Playing first feedback information according to the first voice analysis result;

The method further comprises:

Before playing the guidance information, obtaining the second voice information input by the user and parsing the second voice information; if the parsing of the second voice information fails, generating and playing the guidance information according to the second voice information;

Generating the guide information includes:

Determine whether there is third voice information in the first database, wherein the similarity between the third voice information and the second voice information is greater than or equal to a preset threshold;

If the third voice information exists in the first database, the guide information is generated according to the third voice information; if the third voice information does not exist in the first database, whether the second voice information is chat information is determined;

If the second voice information is small talk information, the third feedback information is played, wherein the third feedback information is small talk words; if the second voice information is not small talk information, the fourth feedback information is played, wherein the fourth feedback information is used to indicate that the voice understanding fails.

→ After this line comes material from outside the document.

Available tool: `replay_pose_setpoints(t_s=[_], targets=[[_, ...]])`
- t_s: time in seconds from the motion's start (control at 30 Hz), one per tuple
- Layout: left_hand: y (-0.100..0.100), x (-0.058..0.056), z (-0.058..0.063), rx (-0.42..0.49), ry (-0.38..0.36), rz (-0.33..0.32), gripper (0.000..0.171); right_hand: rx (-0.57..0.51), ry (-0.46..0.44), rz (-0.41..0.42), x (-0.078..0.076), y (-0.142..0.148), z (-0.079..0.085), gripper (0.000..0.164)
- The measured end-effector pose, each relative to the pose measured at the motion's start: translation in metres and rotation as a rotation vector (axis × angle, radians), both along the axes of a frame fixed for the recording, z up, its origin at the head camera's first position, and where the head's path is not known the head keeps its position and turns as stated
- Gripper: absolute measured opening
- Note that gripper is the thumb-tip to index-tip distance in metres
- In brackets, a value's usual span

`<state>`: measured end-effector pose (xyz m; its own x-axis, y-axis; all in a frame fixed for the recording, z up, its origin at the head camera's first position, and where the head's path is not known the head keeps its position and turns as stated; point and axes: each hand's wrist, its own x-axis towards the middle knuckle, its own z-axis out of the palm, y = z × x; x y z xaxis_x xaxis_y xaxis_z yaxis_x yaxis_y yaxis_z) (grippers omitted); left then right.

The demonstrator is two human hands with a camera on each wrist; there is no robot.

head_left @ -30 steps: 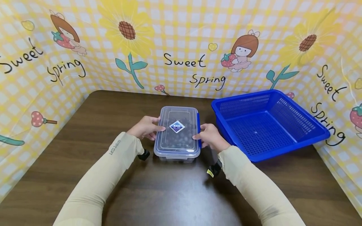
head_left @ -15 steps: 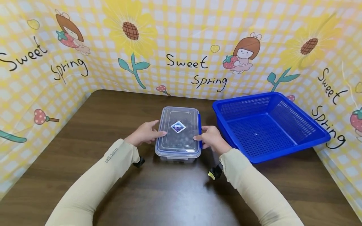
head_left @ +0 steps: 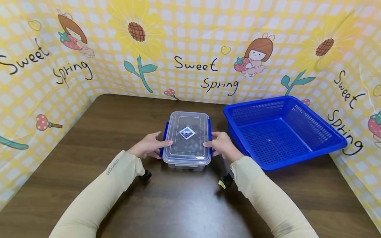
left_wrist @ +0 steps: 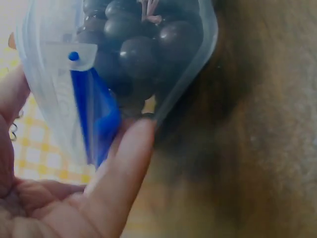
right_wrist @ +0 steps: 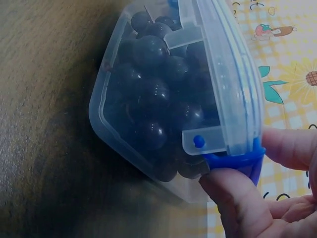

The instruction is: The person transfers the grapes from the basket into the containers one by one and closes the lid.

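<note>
A clear plastic food container [head_left: 187, 152] with its lid on and a diamond-shaped label stands on the table, holding dark round fruits that look like grapes [right_wrist: 151, 94]. On its left side my left hand [head_left: 147, 145] has the thumb on the lid rim and the other fingers under the blue side latch [left_wrist: 91, 109], which sticks outward. Opposite, my right hand [head_left: 222, 145] grips the right edge, thumb over the lid and a fingertip at the other blue latch [right_wrist: 235, 161]. That latch also stands out from the wall. Some fingertips are hidden below the rim.
A blue plastic basket [head_left: 269, 142] with slotted walls sits to the right, close beyond my right hand. Brown wooden tabletop [head_left: 175, 205] extends in front of the container. Printed yellow checked cloth [head_left: 202, 39] encloses the back and sides.
My left hand has shifted slightly down and outward along the left edge. The left blue latch now shows sticking out, where it was not visible before. My right hand and the container stay put.
</note>
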<state>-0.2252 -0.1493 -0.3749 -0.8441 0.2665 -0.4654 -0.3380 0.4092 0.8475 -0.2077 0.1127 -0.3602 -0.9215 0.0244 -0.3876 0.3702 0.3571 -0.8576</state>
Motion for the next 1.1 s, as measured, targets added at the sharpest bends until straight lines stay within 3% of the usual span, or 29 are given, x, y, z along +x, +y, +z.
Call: replay_pose_setpoints(t_s=[0.23, 0.43, 0.57, 0.8, 0.87, 0.97, 1.1], targets=[[0.004, -0.001, 0.011, -0.014, 0.057, 0.015, 0.087, 0.018, 0.01, 0.006, -0.001, -0.002, 0.001, 0.064], [0.007, -0.002, 0.015, -0.026, 0.063, -0.009, 0.078, 0.064, 0.009, 0.017, -0.001, -0.004, 0.001, 0.065], [0.011, -0.002, 0.017, -0.056, 0.052, 0.008, 0.075, 0.096, 0.007, 0.037, 0.0, -0.005, 0.002, 0.063], [0.018, -0.001, 0.023, -0.138, 0.136, -0.072, 0.072, 0.189, 0.027, 0.068, 0.0, -0.005, 0.003, 0.063], [0.018, -0.001, 0.023, -0.173, 0.175, -0.103, 0.076, 0.212, 0.034, 0.108, 0.0, -0.004, 0.004, 0.061], [0.013, 0.0, 0.022, -0.247, 0.243, -0.162, 0.083, 0.331, 0.074, 0.238, 0.001, -0.001, 0.008, 0.057], [0.0, 0.001, 0.026, -0.375, 0.42, -0.279, 0.085, 0.528, 0.249, 0.427, 0.004, 0.007, 0.026, 0.063]])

2. The speech processing method according to claim 1, further comprising:

If the second voice information is parsed successfully, obtaining the second voice parsing result, and playing the second feedback information according to the second voice parsing result;

The second voice information is associated with the second voice analysis result and stored in the first database.

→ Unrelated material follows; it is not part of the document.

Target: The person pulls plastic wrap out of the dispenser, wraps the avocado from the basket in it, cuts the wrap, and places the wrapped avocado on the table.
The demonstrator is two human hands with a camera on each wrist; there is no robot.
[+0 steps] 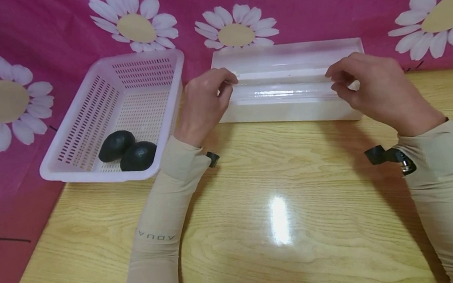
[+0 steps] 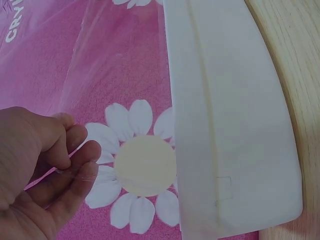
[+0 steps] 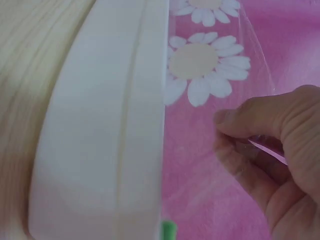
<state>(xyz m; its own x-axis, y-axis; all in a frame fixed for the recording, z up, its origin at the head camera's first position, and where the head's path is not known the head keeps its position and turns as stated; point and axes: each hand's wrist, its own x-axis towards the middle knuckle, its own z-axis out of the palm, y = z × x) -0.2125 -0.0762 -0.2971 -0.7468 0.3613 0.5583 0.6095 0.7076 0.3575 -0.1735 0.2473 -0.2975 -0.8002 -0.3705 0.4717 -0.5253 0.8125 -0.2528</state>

3. The speech processing method according to any one of claims 1 to 2, characterized in that it also includes:

The second voice information is associated with the first voice analysis result and stored in a second database.

4. The speech processing method according to claim 3 is characterized in that the first database and the second database are constructed in real time based on user interaction logs.

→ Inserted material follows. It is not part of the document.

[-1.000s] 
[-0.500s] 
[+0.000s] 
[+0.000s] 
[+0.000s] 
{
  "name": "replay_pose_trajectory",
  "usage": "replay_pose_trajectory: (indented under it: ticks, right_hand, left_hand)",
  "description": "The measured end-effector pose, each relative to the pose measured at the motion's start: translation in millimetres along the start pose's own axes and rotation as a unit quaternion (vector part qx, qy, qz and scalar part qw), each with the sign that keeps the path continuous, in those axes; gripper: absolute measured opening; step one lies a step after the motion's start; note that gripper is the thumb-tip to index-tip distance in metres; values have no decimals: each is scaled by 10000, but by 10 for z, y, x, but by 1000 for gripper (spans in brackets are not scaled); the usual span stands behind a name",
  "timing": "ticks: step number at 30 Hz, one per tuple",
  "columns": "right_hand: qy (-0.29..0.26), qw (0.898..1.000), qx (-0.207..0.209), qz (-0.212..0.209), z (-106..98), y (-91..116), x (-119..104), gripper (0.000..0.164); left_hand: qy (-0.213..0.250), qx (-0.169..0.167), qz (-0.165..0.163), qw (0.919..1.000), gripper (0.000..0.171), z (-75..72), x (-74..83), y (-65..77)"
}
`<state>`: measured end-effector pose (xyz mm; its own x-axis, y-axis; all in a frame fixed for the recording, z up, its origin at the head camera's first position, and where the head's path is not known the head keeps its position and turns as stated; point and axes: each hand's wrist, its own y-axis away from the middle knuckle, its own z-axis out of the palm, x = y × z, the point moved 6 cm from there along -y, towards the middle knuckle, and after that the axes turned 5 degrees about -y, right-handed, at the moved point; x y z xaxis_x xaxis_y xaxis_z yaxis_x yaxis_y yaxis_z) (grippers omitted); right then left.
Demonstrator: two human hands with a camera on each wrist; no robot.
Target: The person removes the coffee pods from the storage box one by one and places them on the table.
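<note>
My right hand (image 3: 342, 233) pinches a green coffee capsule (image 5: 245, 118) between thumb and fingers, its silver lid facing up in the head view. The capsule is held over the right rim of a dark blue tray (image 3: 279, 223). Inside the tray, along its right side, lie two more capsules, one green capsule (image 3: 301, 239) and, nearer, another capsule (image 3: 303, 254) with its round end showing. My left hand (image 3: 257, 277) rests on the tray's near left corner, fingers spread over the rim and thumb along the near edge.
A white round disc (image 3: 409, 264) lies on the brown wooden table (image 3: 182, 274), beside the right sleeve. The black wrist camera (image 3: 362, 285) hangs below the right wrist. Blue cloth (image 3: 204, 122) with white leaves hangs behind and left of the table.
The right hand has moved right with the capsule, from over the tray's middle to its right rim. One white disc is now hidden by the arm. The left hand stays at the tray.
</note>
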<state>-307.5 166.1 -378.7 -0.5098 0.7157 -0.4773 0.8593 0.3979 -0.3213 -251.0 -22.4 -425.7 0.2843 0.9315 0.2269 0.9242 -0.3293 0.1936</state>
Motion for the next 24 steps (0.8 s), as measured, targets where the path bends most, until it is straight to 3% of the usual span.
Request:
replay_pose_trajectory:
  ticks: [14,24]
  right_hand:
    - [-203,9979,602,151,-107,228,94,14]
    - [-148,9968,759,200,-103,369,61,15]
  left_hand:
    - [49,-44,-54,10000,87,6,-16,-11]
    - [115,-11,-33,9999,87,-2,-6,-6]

5. A speech processing device, comprising:

An acquisition module, used for acquiring first voice information input by a user after playing the guidance information, wherein the guidance information is generated based on second voice information input by the user;

a parsing module, configured to obtain a first voice parsing result according to the first voice information if the first voice information matches the guide information, wherein the second voice information is associated with the first voice parsing result;

A feedback module, configured to play first feedback information according to the first speech analysis result;

The acquisition module is further used to acquire the second voice information input by the user before playing the guidance information, and parse the second voice information;

The parsing module is further configured to generate and play the guiding information according to the second voice information if the parsing of the second voice information fails;

The parsing module is also used to determine whether there is a third voice information in the first database, wherein the similarity between the third voice information and the second voice information is greater than or equal to a preset threshold; if the third voice information exists in the first database, the guide information is generated according to the third voice information; if the third voice information does not exist in the first database, it is determined whether the second voice information is small talk information; if the second voice information is small talk information, third feedback information is played, wherein the third feedback information is small talk words; if the second voice information is not small talk information, fourth feedback information is played, wherein the fourth feedback information is used to indicate that voice understanding fails.

6. An electronic device comprising a memory, a processor, and a computer program stored in the memory and executable on the processor, wherein the processor implements the speech processing method as claimed in any one of claims 1 to 4 when executing the program.

7. A computer-readable storage medium having a computer program stored thereon, wherein when the program is executed by a processor, the speech processing method according to any one of claims 1 to 4 is implemented.